## Supplied information:
━━━━━━━━━━

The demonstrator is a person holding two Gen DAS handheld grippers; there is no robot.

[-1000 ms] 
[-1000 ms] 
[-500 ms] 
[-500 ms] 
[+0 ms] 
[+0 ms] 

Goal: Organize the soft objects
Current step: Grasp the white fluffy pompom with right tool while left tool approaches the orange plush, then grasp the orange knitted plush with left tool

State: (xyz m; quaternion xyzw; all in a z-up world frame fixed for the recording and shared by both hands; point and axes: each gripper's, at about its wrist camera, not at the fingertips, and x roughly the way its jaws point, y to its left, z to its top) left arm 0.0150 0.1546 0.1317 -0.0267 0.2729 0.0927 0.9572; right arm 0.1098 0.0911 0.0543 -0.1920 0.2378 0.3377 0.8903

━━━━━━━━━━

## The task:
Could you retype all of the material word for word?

## Expected answer:
The demonstrator is a person holding two Gen DAS handheld grippers; there is no robot.

[-1000 ms] 
[-1000 ms] 
[-500 ms] 
[-500 ms] 
[+0 ms] 
[+0 ms] 

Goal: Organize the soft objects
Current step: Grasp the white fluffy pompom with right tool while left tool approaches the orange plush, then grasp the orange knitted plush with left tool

State: (xyz m; quaternion xyzw; all in a z-up world frame fixed for the recording and shared by both hands; point and axes: each gripper's, at about its wrist camera, not at the fingertips, and x roughly the way its jaws point, y to its left, z to its top) left arm 0.0150 0.1546 0.1317 -0.0267 0.2729 0.0927 0.9572; right arm 0.1098 0.0911 0.0543 -0.1920 0.2378 0.3377 0.8903

No part of the answer remains open.